Osho on Organised Religion & Jiddu Krishnamurti

Today I listened to Osho’s discourses on the 42 sutras of Buddha that have been compiled as The Discipline of Transcendence. I listened to a small portion of discourse no.9 and the first couple of questions from discourse no.10. Sharing a few excerpts here about how organised religion can also have a positive impact. Osho also speaks about Jiddu Krishnamurti in the same discourse.

I was quite intrigued with Jiddu Krishnamurti, another enlightened master who was a contemporary of Osho. Krishnamurti had probably the most beautiful eyes ever on a human being. That’s what caught my attention as a young girl. In fact Krishnan gifted me a book of his when we first met, but it was so difficult to read that I left it halfway.

Ofcourse Osho happened to us within a few months of our getting married and after reading and listening to Osho, it’s difficult to read or listen to anyone else. We have found someone who fits :):).
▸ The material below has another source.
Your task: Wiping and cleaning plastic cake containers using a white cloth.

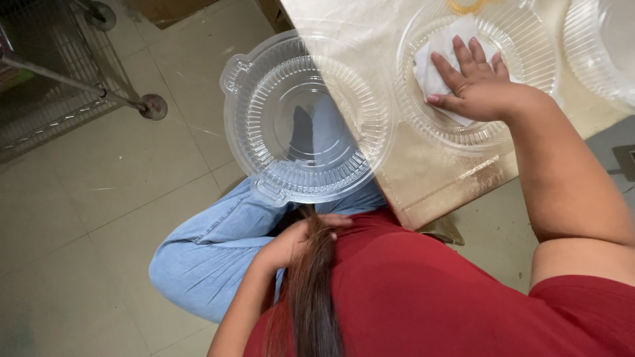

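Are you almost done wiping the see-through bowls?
Hard to say what is finished. One clear bowl sits at the table's edge, half over it, with no cloth in it. Right now the right hand presses a white cloth into a second bowl. The left hand rests at the lap by the hair. Another bowl waits at the far right.

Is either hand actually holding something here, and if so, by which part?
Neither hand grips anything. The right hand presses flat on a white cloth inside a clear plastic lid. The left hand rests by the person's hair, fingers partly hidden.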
To read the entire transcript click on “While am here, enjoy me“.


“…… even organized religions play a positive role. The positive role consists in provocation, in challenge. Even the prison plays a positive role: it provokes the spirit of the courageous; it becomes a challenge for freedom – it has its role, its function.

I am not saying to live in the prison. In fact, the prison itself forces you to get out of it. The prison itself can be used in a positive way. If you are thrown in a prison, your spirit will continuously meditate and think about how to get out of it, how to find ways and means to escape. In a prison the courageous soul will start brooding and dreaming about freedom. The bigger the prison, the greater the enforced structure of it, the more the challenge will be. Only cowards will accept it.”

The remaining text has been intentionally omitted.